● DATA SUPPLIED:
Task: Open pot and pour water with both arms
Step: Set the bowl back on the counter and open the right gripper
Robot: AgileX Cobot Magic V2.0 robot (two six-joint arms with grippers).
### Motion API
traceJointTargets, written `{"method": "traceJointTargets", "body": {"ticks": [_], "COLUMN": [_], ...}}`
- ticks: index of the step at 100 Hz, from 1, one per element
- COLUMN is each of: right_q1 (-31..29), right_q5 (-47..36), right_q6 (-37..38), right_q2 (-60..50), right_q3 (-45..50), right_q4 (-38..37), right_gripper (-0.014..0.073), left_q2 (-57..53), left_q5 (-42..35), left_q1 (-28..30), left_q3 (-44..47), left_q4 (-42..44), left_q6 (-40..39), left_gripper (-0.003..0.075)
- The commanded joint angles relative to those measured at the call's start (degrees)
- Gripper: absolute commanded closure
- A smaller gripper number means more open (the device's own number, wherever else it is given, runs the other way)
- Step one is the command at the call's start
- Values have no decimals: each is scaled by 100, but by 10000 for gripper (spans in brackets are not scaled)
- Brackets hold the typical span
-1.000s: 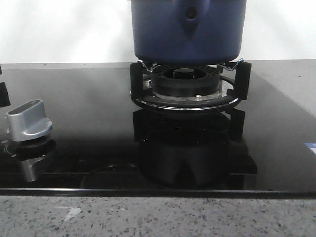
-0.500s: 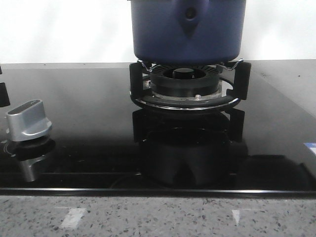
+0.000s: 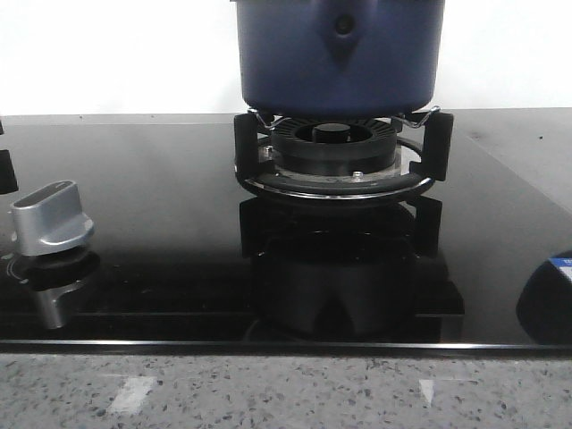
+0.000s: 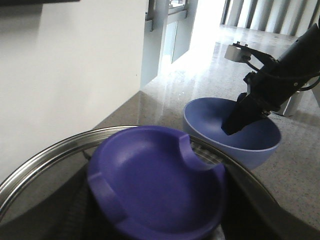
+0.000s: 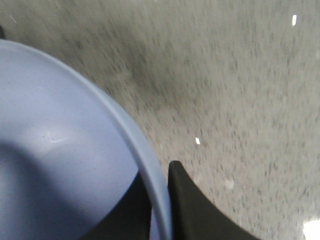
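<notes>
The dark-blue pot (image 3: 338, 54) stands on the black burner grate (image 3: 338, 147), and its top is cut off in the front view. In the left wrist view a purple-blue lid knob (image 4: 155, 185) fills the foreground above a glass lid with a steel rim (image 4: 45, 157). My left gripper (image 4: 152, 227) is closed round that knob, its fingers mostly hidden. I cannot tell whether the lid rests on the pot. A light-blue bowl (image 4: 250, 142) sits on the granite counter beyond. My right gripper (image 5: 159, 176) is shut on the bowl's rim (image 5: 150, 165), one finger inside (image 4: 235, 122).
A silver stove knob (image 3: 52, 217) stands at the left of the black glass hob (image 3: 161, 197). A speckled granite edge (image 3: 268, 393) runs along the front. A white wall stands behind the pot. A dark rounded shape (image 3: 543, 308) sits at the hob's right front edge.
In the front view a dark rounded shape has come in at the hob's lower right edge. The pot, burner and stove knob have not moved.
</notes>
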Motion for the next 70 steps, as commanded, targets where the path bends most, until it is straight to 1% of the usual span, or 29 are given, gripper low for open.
{"method": "traceJointTargets", "body": {"ticks": [1, 16, 30, 49, 70], "right_q1": [-32, -32, -32, -32, -32], "right_q5": [-112, -211, -292, -441, -566], "right_q6": [-36, -36, -36, -36, -36], "right_q2": [-235, -235, -235, -235, -235], "right_q3": [134, 653, 909, 949, 949], "right_q4": [-7, -185, -421, -686, -768], "right_gripper": [650, 650, 650, 650, 650], "left_q2": [-180, -64, -55, -55, -55], "left_q5": [-22, 24, 119, 140, 140], "left_q1": [-99, -133, -133, -133, -133], "left_q3": [-214, -214, -214, -214, -214], "left_q4": [-642, -664, -664, -664, -664], "left_q6": [-56, -56, -56, -56, -56], "left_gripper": [510, 510, 510, 510, 510]}}
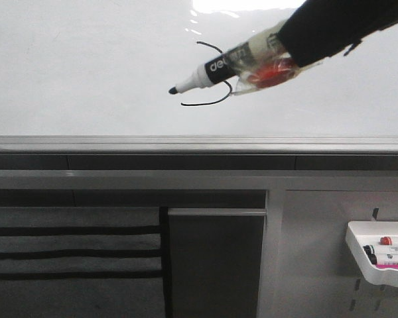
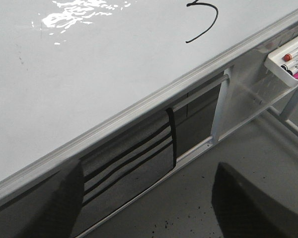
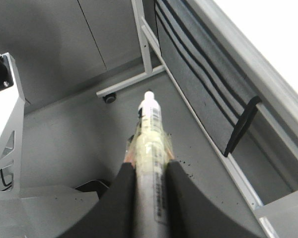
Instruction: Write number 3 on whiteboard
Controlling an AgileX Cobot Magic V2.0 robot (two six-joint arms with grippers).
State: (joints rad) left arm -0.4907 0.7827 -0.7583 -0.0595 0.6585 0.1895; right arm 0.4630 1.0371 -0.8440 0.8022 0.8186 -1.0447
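Note:
The whiteboard (image 1: 86, 73) fills the upper front view. A black number 3 (image 1: 205, 103) is drawn on it, its middle hidden behind the marker. My right gripper (image 1: 268, 66) reaches in from the upper right and is shut on a black-and-white marker (image 1: 215, 66), tip pointing left. In the right wrist view the gripper (image 3: 149, 171) clamps the marker (image 3: 151, 124) between both fingers. The left wrist view shows the whole number 3 (image 2: 204, 20) on the board (image 2: 89, 74) with no marker touching it. My left gripper (image 2: 149, 208) is open and empty, below the board's rail.
A grey metal rail (image 1: 199, 142) runs under the board. Below it hang a grey striped cloth (image 1: 73, 252) and a grey pegboard panel (image 1: 312, 265) with a white tray (image 1: 378, 255) of spare markers. The tray also shows in the left wrist view (image 2: 288, 59).

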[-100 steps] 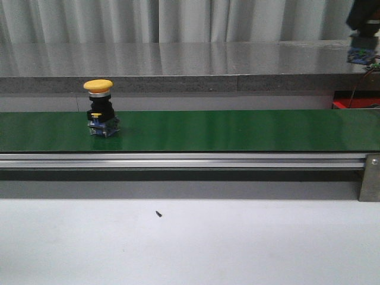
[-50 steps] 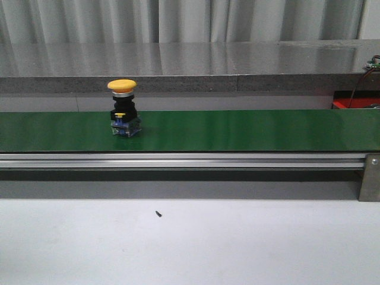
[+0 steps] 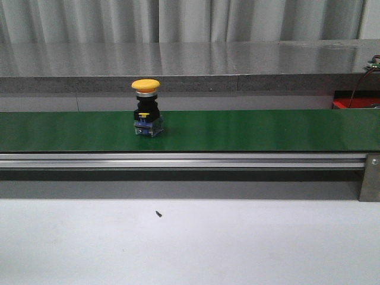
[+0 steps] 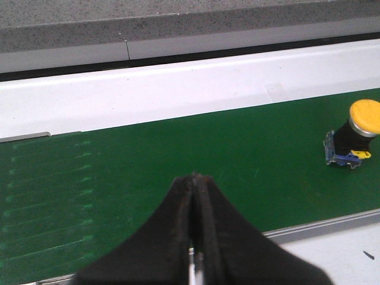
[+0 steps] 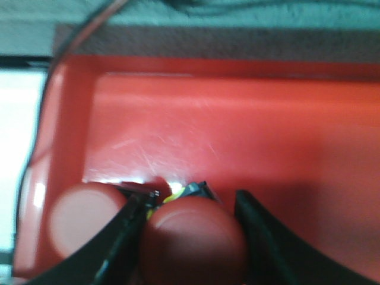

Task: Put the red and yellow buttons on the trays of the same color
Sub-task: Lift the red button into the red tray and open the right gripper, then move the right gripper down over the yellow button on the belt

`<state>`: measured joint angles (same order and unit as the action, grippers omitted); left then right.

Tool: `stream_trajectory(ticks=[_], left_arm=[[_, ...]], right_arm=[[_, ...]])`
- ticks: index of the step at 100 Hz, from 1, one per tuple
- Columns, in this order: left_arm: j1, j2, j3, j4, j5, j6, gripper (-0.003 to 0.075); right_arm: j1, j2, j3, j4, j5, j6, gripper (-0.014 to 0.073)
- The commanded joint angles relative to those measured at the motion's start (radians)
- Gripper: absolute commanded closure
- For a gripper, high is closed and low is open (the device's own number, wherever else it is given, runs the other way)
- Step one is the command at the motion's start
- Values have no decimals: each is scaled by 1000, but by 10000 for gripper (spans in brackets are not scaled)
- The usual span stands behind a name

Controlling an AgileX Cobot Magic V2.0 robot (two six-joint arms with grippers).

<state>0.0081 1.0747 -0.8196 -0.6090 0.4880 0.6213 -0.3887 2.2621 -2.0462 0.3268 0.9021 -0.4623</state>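
We see a yellow button (image 3: 146,108) standing upright on the green conveyor belt (image 3: 267,129). Our left end effector (image 4: 193,178) is pressed together above the belt, well apart from it. Our right end effector (image 5: 190,211) pinches a red button (image 5: 193,237) over the red tray (image 5: 267,136).

Left gripper (image 4: 193,178): black fingers pressed flat together, tips meeting in one thin seam, nothing between them; held above the surface, angled downward; right gripper (image 5: 190,205): two dark fingers (image 5: 127,228) spread apart, one on each side of a rounded red cap that sits in the gap; contact with the cap unclear through blur; neither arm nor either gripper body visible in the front view.
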Motion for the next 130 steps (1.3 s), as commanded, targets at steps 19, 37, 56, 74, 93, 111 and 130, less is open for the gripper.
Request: stream_trajectory(ticks=[19,37,56,74,93,111,130], left_arm=[[-6,-20,-28,-30,-52,-1,740],[-6,-20,-28,-30,-52,-1,740],[-6,-20,-28,-30,-52,-1,740],[-6,-20,-28,-30,-52,-1,740],[-6,-20,-28,-30,-52,-1,740],[-6,-20,-28,-30,-52,-1,740],[-6,-20,-28,-30,-52,-1,740]], right_arm=[[-9,-14,-36,-23,-51,1,411],[-9,-4,-36,-23,-40,1,378],[-10,-17,-74,-11,-24,1,53],[-10,-72,-115,36,-12,1,18],[-3,-168,-115,98,62,-15,18],[44,-260,-113,117,145,-34,18],[137,-382,-36,123,169,-34,18]])
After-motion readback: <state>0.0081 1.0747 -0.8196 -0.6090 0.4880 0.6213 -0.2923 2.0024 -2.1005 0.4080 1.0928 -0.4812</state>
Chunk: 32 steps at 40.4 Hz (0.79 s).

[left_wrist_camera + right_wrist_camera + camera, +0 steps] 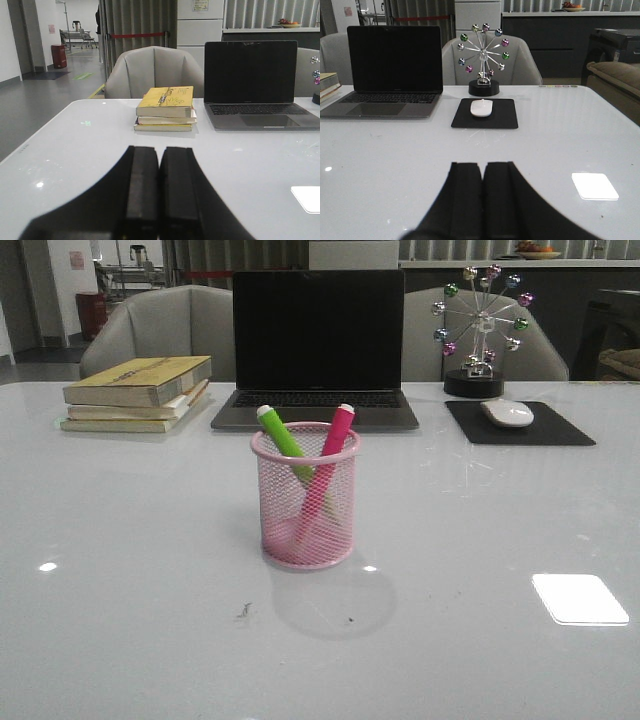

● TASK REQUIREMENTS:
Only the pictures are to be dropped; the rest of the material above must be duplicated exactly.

● ANSWER FOR THE TASK:
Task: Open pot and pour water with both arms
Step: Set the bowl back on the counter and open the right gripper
Robot: AgileX Cobot Magic V2.0 robot (two six-joint arms with grippers).
### Motion API
traceJointTargets, written `{"method": "traceJointTargets", "body": {"ticks": [_], "COLUMN": [_], ...}}`
- ticks: index of the step at 100 Hz, from 1, one per element
- COLUMN is each of: right_q1 (-31..29), right_q5 (-47..36), right_q6 (-37..38), right_q2 (-60..50), right_q3 (-45..50), right_q4 (-38..37), right_gripper (-0.014..0.073), left_q2 (-57..53), left_q5 (-42..35), left_q1 (-28..30), left_q3 (-44..47), left_q4 (-42..44), left_q6 (-40..39), left_gripper (-0.003..0.075)
- The commanded joint angles relative to those measured at the call's start (degrees)
- Gripper: absolute commanded closure
- A smaller gripper number means more open (the device's own number, wherever else it is given, runs the other way)
- Step one is the command at the call's start
- Values have no decimals: each is scaled by 100, but by 10000 for gripper (spans in brackets are not scaled)
- Brackets hold the typical span
-1.000s: 
-0.500s: 
+0.000s: 
+0.000s: 
+0.000s: 
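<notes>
The dark-blue pot (image 3: 338, 54) stands on the black burner grate (image 3: 338, 147), and its top is cut off in the front view. In the left wrist view a purple-blue lid knob (image 4: 155, 185) fills the foreground above a glass lid with a steel rim (image 4: 45, 157). My left gripper (image 4: 152, 227) is closed round that knob, its fingers mostly hidden. I cannot tell whether the lid rests on the pot. A light-blue bowl (image 4: 250, 142) sits on the granite counter beyond. My right gripper (image 5: 159, 176) is shut on the bowl's rim (image 5: 150, 165), one finger inside (image 4: 235, 122).
A silver stove knob (image 3: 52, 217) stands at the left of the black glass hob (image 3: 161, 197). A speckled granite edge (image 3: 268, 393) runs along the front. A white wall stands behind the pot. A dark rounded shape (image 3: 543, 308) sits at the hob's right front edge.
In the front view a dark rounded shape has come in at the hob's lower right edge. The pot, burner and stove knob have not moved.
</notes>
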Motion for the next 70 steps, as commanded, targets where the path bends most, until it is straight to 1% of the usual span, or 29 are given, gripper low for open.
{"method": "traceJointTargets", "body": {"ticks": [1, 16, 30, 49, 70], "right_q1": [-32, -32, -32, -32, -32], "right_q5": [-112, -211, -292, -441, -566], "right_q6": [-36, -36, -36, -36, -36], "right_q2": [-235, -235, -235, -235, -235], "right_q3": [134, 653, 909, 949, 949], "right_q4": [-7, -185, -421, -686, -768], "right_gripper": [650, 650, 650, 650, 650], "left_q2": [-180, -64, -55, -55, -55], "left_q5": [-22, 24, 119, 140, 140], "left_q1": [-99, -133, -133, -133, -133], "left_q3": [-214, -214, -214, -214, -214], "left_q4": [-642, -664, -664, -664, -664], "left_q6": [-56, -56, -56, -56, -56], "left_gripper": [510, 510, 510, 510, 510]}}
Instruction: Write number 3 on whiteboard
Controlling an AgileX Cobot Magic V2.0 robot (two six-joint arms with grippers).
State: (joints rad) left arm -0.4907 0.7827 -0.7583 -0.0595 0.6585 0.1895; right arm 0.4630 1.0371 -0.8440 0.8022 0.8186 -1.0447
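Note:
The whiteboard (image 1: 86, 73) fills the upper front view. A black number 3 (image 1: 205, 103) is drawn on it, its middle hidden behind the marker. My right gripper (image 1: 268, 66) reaches in from the upper right and is shut on a black-and-white marker (image 1: 215, 66), tip pointing left. In the right wrist view the gripper (image 3: 149, 171) clamps the marker (image 3: 151, 124) between both fingers. The left wrist view shows the whole number 3 (image 2: 204, 20) on the board (image 2: 89, 74) with no marker touching it. My left gripper (image 2: 149, 208) is open and empty, below the board's rail.
A grey metal rail (image 1: 199, 142) runs under the board. Below it hang a grey striped cloth (image 1: 73, 252) and a grey pegboard panel (image 1: 312, 265) with a white tray (image 1: 378, 255) of spare markers. The tray also shows in the left wrist view (image 2: 288, 59).
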
[-100 steps] 
[-50 steps] 
[+0 steps] 
[+0 steps] 
[+0 steps] 

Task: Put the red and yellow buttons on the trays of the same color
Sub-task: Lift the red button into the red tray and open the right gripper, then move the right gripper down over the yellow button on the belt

`<state>`: measured joint angles (same order and unit as the action, grippers omitted); left then right.

Tool: `stream_trajectory(ticks=[_], left_arm=[[_, ...]], right_arm=[[_, ...]])`
- ticks: index of the step at 100 Hz, from 1, one per tuple
- Columns, in this order: left_arm: j1, j2, j3, j4, j5, j6, gripper (-0.003 to 0.075); right_arm: j1, j2, j3, j4, j5, j6, gripper (-0.014 to 0.073)
- The commanded joint angles relative to those measured at the motion's start (radians)
- Gripper: absolute commanded closure
- For a gripper, high is closed and low is open (the device's own number, wherever else it is given, runs the other way)
- Step one is the command at the motion's start
- Values have no decimals: each is scaled by 1000, but by 10000 for gripper (spans in brackets are not scaled)
- The usual span stands behind a name

Controlling an AgileX Cobot Magic V2.0 robot (two six-joint arms with grippers).

<state>0.0081 1.0747 -0.8196 -0.6090 0.4880 0.6213 -0.3887 2.2621 -2.0462 0.3268 0.9021 -0.4623</state>
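We see a yellow button (image 3: 146,108) standing upright on the green conveyor belt (image 3: 267,129). Our left end effector (image 4: 193,178) is pressed together above the belt, well apart from it. Our right end effector (image 5: 190,211) pinches a red button (image 5: 193,237) over the red tray (image 5: 267,136).

Left gripper (image 4: 193,178): black fingers pressed flat together, tips meeting in one thin seam, nothing between them; held above the surface, angled downward; right gripper (image 5: 190,205): two dark fingers (image 5: 127,228) spread apart, one on each side of a rounded red cap that sits in the gap; contact with the cap unclear through blur; neither arm nor either gripper body visible in the front view.
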Motion for the next 130 steps (1.3 s), as commanded, targets at steps 19, 37, 56, 74, 93, 111 and 130, less is open for the gripper.
Request: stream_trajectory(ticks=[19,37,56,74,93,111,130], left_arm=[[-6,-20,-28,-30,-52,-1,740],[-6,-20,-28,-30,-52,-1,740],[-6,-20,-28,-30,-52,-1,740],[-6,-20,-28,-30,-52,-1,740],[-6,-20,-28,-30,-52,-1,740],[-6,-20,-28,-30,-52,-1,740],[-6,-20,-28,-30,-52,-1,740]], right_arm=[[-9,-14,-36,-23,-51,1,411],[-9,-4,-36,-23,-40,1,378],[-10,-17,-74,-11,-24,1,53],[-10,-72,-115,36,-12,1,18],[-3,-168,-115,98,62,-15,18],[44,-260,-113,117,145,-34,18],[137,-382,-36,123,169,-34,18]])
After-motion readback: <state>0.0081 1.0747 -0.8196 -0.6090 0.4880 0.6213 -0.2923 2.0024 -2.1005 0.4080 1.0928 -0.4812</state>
Chunk: 32 steps at 40.4 Hz (0.79 s).

[left_wrist_camera + right_wrist_camera + camera, +0 steps] 

No additional answer is needed.